** WHAT YOU WILL DO **
A complete, exact copy of the data is the required answer.

** INFORMATION SHOWN **

Segment Open

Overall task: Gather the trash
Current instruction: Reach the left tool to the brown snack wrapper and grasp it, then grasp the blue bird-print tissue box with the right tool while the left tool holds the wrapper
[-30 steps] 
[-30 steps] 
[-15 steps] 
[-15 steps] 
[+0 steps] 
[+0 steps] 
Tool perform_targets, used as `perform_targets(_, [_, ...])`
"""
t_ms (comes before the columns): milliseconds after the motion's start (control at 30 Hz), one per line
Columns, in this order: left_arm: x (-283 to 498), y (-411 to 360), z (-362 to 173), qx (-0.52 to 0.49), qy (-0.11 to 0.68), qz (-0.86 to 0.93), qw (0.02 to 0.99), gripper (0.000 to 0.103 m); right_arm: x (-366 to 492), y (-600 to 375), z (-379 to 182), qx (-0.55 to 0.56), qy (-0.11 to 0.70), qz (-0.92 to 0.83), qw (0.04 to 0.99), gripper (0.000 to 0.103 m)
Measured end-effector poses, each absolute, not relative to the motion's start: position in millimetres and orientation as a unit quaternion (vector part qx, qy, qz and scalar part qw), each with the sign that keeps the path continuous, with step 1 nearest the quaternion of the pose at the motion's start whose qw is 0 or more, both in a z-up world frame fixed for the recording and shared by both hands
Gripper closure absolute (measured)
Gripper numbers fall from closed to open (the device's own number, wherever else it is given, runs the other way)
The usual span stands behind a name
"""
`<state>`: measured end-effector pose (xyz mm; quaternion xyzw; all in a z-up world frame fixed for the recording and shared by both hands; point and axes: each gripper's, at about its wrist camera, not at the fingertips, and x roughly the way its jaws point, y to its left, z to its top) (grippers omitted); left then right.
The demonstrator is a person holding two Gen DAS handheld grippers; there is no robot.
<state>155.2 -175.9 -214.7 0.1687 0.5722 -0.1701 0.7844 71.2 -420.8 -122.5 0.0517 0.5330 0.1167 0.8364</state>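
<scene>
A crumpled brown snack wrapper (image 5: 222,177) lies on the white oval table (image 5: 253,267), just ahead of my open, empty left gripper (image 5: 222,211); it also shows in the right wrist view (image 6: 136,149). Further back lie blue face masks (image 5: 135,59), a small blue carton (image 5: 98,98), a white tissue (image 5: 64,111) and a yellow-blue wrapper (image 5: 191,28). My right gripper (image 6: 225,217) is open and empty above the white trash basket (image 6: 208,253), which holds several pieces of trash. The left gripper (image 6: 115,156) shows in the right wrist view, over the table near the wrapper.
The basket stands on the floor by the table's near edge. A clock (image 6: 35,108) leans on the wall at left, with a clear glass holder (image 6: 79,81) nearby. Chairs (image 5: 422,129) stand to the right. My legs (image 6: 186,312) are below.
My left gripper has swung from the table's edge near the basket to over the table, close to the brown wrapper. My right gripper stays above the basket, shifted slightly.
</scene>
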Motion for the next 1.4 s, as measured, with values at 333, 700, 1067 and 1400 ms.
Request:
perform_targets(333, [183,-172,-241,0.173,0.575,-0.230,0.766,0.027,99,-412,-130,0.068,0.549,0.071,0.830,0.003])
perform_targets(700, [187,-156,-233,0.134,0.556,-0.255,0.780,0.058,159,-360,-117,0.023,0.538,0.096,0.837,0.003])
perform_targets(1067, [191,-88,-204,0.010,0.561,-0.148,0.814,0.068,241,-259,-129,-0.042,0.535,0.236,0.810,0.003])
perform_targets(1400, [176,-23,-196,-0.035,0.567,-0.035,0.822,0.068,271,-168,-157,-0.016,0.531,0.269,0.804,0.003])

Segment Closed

** THE COMPLETED TASK **
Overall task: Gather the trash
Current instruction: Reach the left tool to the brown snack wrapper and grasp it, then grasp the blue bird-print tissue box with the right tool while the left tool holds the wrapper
[-30 steps] 
[-30 steps] 
[-15 steps] 
[-15 steps] 
[+0 steps] 
[+0 steps] 
Tool perform_targets, used as `perform_targets(_, [_, ...])`
"""
t_ms (comes before the columns): milliseconds after the motion's start (control at 30 Hz), one per line
Columns, in this order: left_arm: x (-283 to 498), y (-411 to 360), z (-362 to 173), qx (-0.52 to 0.49), qy (-0.11 to 0.68), qz (-0.86 to 0.93), qw (0.02 to 0.99), gripper (0.000 to 0.103 m); right_arm: x (-366 to 492), y (-600 to 375), z (-379 to 182), qx (-0.55 to 0.56), qy (-0.11 to 0.70), qz (-0.92 to 0.83), qw (0.04 to 0.99), gripper (0.000 to 0.103 m)
Measured end-effector poses, each absolute, not relative to the motion's start: position in millimetres and orientation as a unit quaternion (vector part qx, qy, qz and scalar part qw), each with the sign that keeps the path continuous, with step 1 nearest the quaternion of the pose at the motion's start whose qw is 0 or more, both in a z-up world frame fixed for the recording and shared by both hands
Gripper closure absolute (measured)
Gripper numbers fall from closed to open (the device's own number, wherever else it is given, runs the other way)
The usual span stands behind a name
"""
`<state>`: measured end-effector pose (xyz mm; quaternion xyzw; all in a z-up world frame fixed for the recording and shared by both hands; point and axes: each gripper's, at about its wrist camera, not at the fingertips, and x roughly the way its jaws point, y to its left, z to its top) (grippers omitted); left then right.
The demonstrator is a person holding two Gen DAS handheld grippers; there is no robot.
<state>155.2 -175.9 -214.7 0.1687 0.5722 -0.1701 0.7844 71.2 -420.8 -122.5 0.0517 0.5330 0.1167 0.8364</state>
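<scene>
A crumpled brown snack wrapper (image 5: 222,177) lies on the white oval table (image 5: 253,267), just ahead of my open, empty left gripper (image 5: 222,211); it also shows in the right wrist view (image 6: 136,149). Further back lie blue face masks (image 5: 135,59), a small blue carton (image 5: 98,98), a white tissue (image 5: 64,111) and a yellow-blue wrapper (image 5: 191,28). My right gripper (image 6: 225,217) is open and empty above the white trash basket (image 6: 208,253), which holds several pieces of trash. The left gripper (image 6: 115,156) shows in the right wrist view, over the table near the wrapper.
The basket stands on the floor by the table's near edge. A clock (image 6: 35,108) leans on the wall at left, with a clear glass holder (image 6: 79,81) nearby. Chairs (image 5: 422,129) stand to the right. My legs (image 6: 186,312) are below.
My left gripper has swung from the table's edge near the basket to over the table, close to the brown wrapper. My right gripper stays above the basket, shifted slightly.
</scene>
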Motion for the next 1.4 s, as measured, with values at 333, 700, 1067 and 1400 ms.
Request:
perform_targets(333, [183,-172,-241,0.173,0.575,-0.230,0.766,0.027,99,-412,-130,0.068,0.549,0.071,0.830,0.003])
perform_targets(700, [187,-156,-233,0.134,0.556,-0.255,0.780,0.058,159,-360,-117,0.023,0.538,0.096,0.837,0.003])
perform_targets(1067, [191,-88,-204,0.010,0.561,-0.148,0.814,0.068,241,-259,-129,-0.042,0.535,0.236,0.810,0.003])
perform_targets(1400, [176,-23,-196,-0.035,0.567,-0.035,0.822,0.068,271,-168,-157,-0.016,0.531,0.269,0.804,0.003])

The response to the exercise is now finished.